AND NOW … Animal-Human Chimeras: Japan Plans To Lift Ban On Growing Human Organs In Animals

Ban on growing human organs in animals to be lifted (The Asahi Shimbun, June 19, 2013):

The government plans to lift a ban on basic scientific research to grow human internal organs in the bodies of other animals for potential use in transplants, raising concerns about compromising the dignity of human beings.

The proposed policy change was presented June 18 during a meeting of an expert panel under the government’s Council for Science and Technology Policy. It will open the door, for example, to experiments to engineer human pancreases and livers in pigs and other animals. Such tests will utilize advanced biotechnology such as induced pluripotent stem (iPS) cells.

But the envisioned creation of animal-human chimeras, which have both human and nonhuman cells, could blur the boundary of humans and nonhumans.

A typical research program would use a fertilized pig egg, genetically modified to inhibit the formation of a pancreas, and grow it into an embryo. Injection of human iPS cells would turn it into an animal-human chimeric embryo.

Returning it into a pig uterus could result in the birth of a piglet with a human pancreas. Porcine internal organs are about the same size as their human counterparts and could therefore be transplanted into humans.

There are high expectations for regenerative medicine applications of iPS cells, which have the potential to develop into cells of different internal organs. However, it remains difficult to engineer the complicated, three-dimensional structures of internal organs from such cells.

The use of animal-human chimeric embryos is considered more suited to the purpose because it would allow the desired internal organs to be grown in animal bodies.

Advances have been made in relevant basic research. A group of scientists from the University of Tokyo and other research institutions said in February they had engineered a porcine pancreas in another pig.

A law-based guideline against human cloning, formulated in 2001, allows animal-human chimeric embryos to be engineered only as part of basic research for the creation of transplant-use internal organs. But such embryos can be grown only in labs up to 14 days and cannot be returned into human or other animal uteri.

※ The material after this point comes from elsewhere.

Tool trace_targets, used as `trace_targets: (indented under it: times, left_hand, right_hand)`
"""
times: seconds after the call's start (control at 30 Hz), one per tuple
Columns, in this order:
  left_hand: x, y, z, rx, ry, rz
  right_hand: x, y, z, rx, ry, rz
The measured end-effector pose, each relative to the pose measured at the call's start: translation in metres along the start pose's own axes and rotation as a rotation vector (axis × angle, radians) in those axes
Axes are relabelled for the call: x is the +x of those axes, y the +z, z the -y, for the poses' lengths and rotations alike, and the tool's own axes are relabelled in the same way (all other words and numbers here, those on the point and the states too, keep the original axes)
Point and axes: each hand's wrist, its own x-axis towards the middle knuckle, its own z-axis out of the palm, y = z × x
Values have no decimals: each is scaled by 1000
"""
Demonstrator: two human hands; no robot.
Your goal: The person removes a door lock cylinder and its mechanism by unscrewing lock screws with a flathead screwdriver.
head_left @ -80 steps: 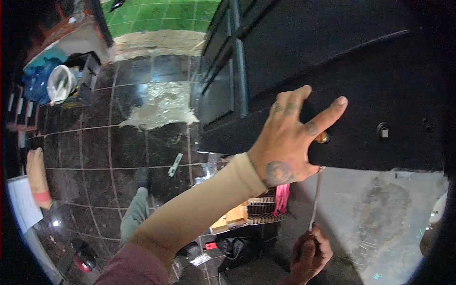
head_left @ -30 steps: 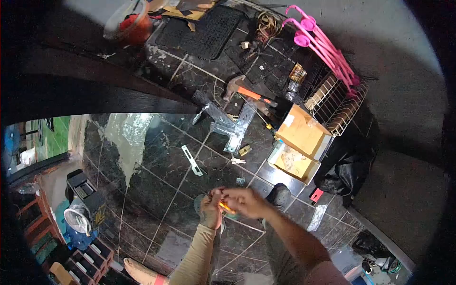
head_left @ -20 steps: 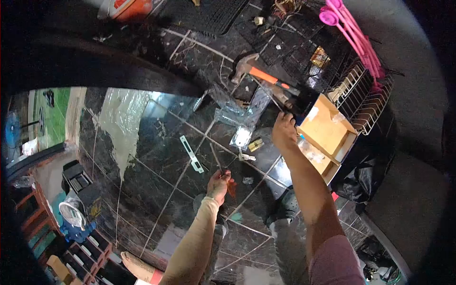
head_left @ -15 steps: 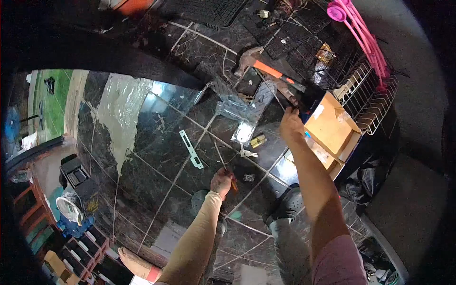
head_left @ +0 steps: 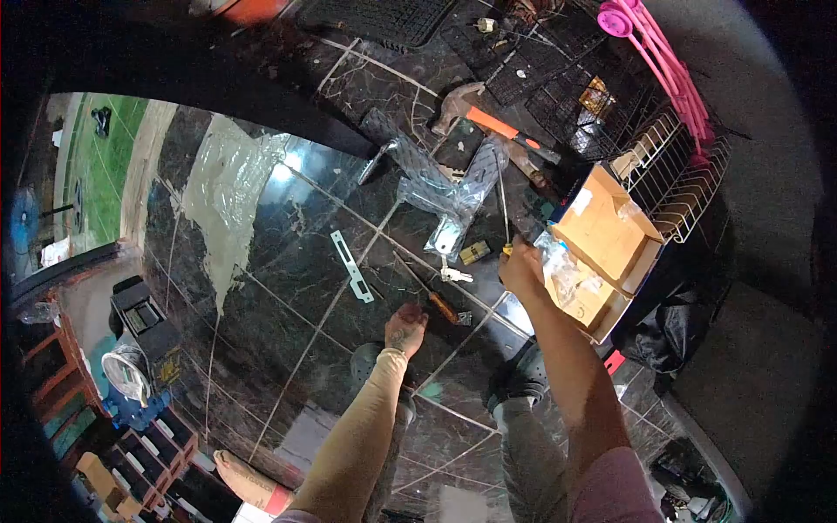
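My right hand [head_left: 524, 272] is closed around the yellow handle of a long screwdriver [head_left: 503, 205], its shaft pointing up over the plastic-wrapped handle parts [head_left: 453, 196]. My left hand [head_left: 406, 329] is half curled, fingers hard to make out, just above the floor. An orange-handled screwdriver [head_left: 443, 307] lies beside it. Keys [head_left: 455, 275] and a brass lock cylinder [head_left: 475, 253] rest between the hands. Left of them is a slotted metal plate [head_left: 351, 267]. By my right hand sits an open cardboard box [head_left: 608, 222] with plastic bags inside.
A hammer [head_left: 495, 125] with an orange and black handle lies ahead, near a wire rack [head_left: 667, 166] and pink long-handled items [head_left: 667, 65]. Someone's bare foot [head_left: 244, 478] shows at lower left. A black case [head_left: 139, 311] stands at the left.
My left hand has let go of the orange-handled screwdriver, now on the floor. My right hand has moved down and left, lifting the long screwdriver. The box's plastic bags are now more visible.
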Motion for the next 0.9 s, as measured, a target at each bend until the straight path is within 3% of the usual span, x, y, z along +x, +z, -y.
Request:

The expert panel under the Council for Science and Technology Policy has discussed possible revisions to that guideline. During the June 18 meeting, the panel approved returning animal-human chimeric embryos into animal uteri. The science ministry will be responsible for hammering out the specific amendments to the guideline.

But the expert panel said more discussions were necessary regarding the conditions under which giving birth to such embryos would be approved.

The panel also said there should be measures to protect the dignity of humans. It said certain restrictions should be imposed on studies that use primates and on studies to engineer human brain cells and generative cells.

In the United States, a National Institutes of Health guideline bans the transplant of animal-human chimeric embryos into primates. A recommendation in Britain said experiments that involve “substantial functional modification of the nonhuman primate brain” should “not, for now, be licensed.”

At least one panel member said Japan should follow in the footsteps of the United States and Britain to regulate research for engineering human brain cells.

Relevant research is still in a basic stage and many technological challenges stand in the way of clinical application. It remains unknown whether internal organs can really be grown from embryos in animal bodies.

The engineering of chimeric animals has been a common practice in basic biological studies, but it was only last year that a group of U.S. scientists said that they created the world’s first chimeric monkeys.

There are also concerns about safety, including the potential risk of unknown viruses in animal cells becoming activated and infectious once they are in human cells.

 

(This article was compiled from reports by Kayoko Geji and Shigeko Segawa.)